> [Exercise details]: A verbatim reproduction of the lines below, from the line containing "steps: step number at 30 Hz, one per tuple" through the line containing "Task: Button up", both ends included, is the whole required output.

> [Supplied information]:
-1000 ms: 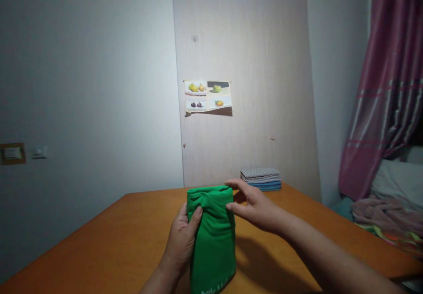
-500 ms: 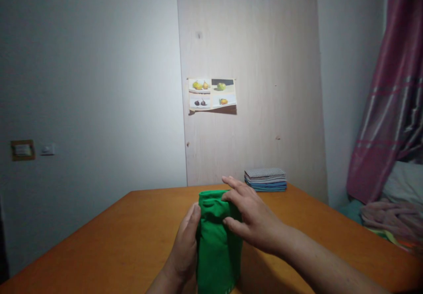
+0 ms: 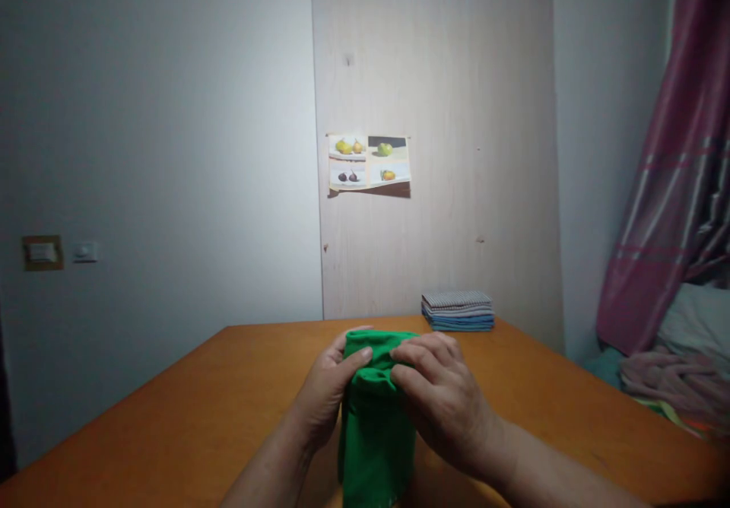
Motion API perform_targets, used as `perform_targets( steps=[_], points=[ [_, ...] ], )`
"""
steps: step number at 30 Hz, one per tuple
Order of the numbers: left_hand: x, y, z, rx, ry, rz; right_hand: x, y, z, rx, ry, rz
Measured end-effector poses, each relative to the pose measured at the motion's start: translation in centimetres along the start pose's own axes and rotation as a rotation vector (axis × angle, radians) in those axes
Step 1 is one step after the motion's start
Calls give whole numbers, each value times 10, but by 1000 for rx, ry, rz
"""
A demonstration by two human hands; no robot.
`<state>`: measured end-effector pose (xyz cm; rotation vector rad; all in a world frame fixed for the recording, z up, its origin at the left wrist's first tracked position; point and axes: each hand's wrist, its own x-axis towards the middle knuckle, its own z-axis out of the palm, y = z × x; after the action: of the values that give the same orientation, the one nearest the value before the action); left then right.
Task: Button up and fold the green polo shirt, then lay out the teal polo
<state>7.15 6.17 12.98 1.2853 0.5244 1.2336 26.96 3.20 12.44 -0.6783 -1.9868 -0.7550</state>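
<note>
A folded green cloth (image 3: 377,439) is held upright over the near part of the table, its lower end cut off by the bottom of the view. My left hand (image 3: 328,386) grips its upper left side, thumb on the near face and fingers behind. On the upper right edge, my right hand (image 3: 445,394) is closed, thumb and forefinger pinching the fabric near the top. Between the hands the top edge shows bunched folds. Whether the cloth is a garment or a towel cannot be made out.
The orange-brown table (image 3: 188,417) spreads out around my hands. At its far edge sits a stack of folded cloths (image 3: 458,312), grey-checked and blue. Behind stands a pale wooden panel (image 3: 439,74) with a fruit picture (image 3: 369,164). A pink curtain (image 3: 644,227) and rumpled bedding (image 3: 661,379) lie to the right.
My right hand has gone from spread fingers to pinching the cloth's upper edge. My left hand has slid up, its thumb now over the near face. The cloth's top is more gathered.
</note>
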Motion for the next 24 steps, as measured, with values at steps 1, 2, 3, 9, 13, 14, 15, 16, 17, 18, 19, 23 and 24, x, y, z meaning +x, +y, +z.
perform_targets(
  steps=[1,2,3,9,13,14,15,16,17,18,19,23,24],
  points=[
    [2,2,0,28,-20,-17,0,-1,-1,12,-16,-4],
    [4,3,1,54,-45,-31,0,-1,-2,27,-35,-9],
    [6,4,1,72,-64,-36,0,-2,-3,43,-52,-16],
    [17,0,-2,81,-18,24,-4,4,-7,96,-80,-38],
    [17,2,-2,136,-42,80,-2,9,-7,132,-124,-15],
    [16,3,-1,154,-54,90,-2,10,-7,131,-126,-8],
    [15,4,0,170,-68,96,-1,10,-7,124,-126,4],
    [14,5,1,184,-84,96,-1,10,-6,112,-123,19],
    [13,6,2,193,-100,95,0,10,-5,99,-122,35],
    [12,6,3,201,-115,89,0,9,-5,87,-124,50],
    [12,7,4,208,-127,79,0,9,-4,76,-126,62],
    [9,10,7,230,-138,40,-1,8,-2,26,-113,95],
    [8,11,8,237,-139,43,0,8,-2,17,-112,102]
  ],
)
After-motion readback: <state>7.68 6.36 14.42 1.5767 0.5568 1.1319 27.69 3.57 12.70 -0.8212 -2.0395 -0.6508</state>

> [Response to this exercise]:
steps: step number at 30 Hz, one per tuple
Order of the numbers: left_hand: x, y, z, rx, ry, rz; right_hand: x, y, z, rx, ry, rz
Measured end-effector poses, each relative to the pose measured at the motion's start: translation in centimetres along the start pose's own axes and rotation as a rotation vector (axis × angle, radians) in those axes
Step 1 is one step after the motion's start
Calls give whole numbers, each value times 10, but by 1000 for rx, ry, rz
"""
A demonstration by two human hands; no robot.
`<state>`: measured end-effector pose (xyz cm; rotation vector rad; all in a world frame fixed for the recording, z up, its origin at the left wrist's first tracked position; point and axes: each hand's wrist, its own x-axis towards the middle knuckle, its own z-axis out of the palm, y = z × x; after the action: of the values that give the same orientation, the one nearest the value before the action); left then right.
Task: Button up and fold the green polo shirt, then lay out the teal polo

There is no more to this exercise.